**What you have to do**: In your answer, transcribe all of the data exactly.

**Data excerpt**:
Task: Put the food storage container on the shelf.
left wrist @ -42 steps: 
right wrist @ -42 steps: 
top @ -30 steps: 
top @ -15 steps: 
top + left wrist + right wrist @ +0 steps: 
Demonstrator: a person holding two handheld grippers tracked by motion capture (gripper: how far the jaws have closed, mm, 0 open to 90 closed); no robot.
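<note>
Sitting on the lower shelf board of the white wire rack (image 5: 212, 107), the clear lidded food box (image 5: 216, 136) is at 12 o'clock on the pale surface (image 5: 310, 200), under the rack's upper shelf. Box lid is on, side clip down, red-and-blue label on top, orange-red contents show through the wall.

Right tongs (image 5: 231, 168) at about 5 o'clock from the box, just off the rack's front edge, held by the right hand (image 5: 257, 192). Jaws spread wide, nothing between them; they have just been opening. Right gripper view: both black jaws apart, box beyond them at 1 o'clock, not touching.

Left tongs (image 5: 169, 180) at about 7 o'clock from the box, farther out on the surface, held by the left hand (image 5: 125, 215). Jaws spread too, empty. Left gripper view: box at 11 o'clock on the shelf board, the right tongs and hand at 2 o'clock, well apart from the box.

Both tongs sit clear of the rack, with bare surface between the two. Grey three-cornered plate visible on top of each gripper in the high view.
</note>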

**Your response**:
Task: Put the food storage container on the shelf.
left wrist @ -42 steps: 
right wrist @ -42 steps: 
top @ -30 steps: 
top @ -15 steps: 
top + left wrist + right wrist @ +0 steps: 
Demonstrator: a person holding two handheld grippers tracked by motion capture (gripper: how far the jaws have closed, mm, 0 open to 90 closed); no robot.
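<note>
Sitting on the lower shelf board of the white wire rack (image 5: 212, 107), the clear lidded food box (image 5: 216, 136) is at 12 o'clock on the pale surface (image 5: 310, 200), under the rack's upper shelf. Box lid is on, side clip down, red-and-blue label on top, orange-red contents show through the wall.

Right tongs (image 5: 231, 168) at about 5 o'clock from the box, just off the rack's front edge, held by the right hand (image 5: 257, 192). Jaws spread wide, nothing between them; they have just been opening. Right gripper view: both black jaws apart, box beyond them at 1 o'clock, not touching.

Left tongs (image 5: 169, 180) at about 7 o'clock from the box, farther out on the surface, held by the left hand (image 5: 125, 215). Jaws spread too, empty. Left gripper view: box at 11 o'clock on the shelf board, the right tongs and hand at 2 o'clock, well apart from the box.

Both tongs sit clear of the rack, with bare surface between the two. Grey three-cornered plate visible on top of each gripper in the high view.
</note>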

No additional answer is expected.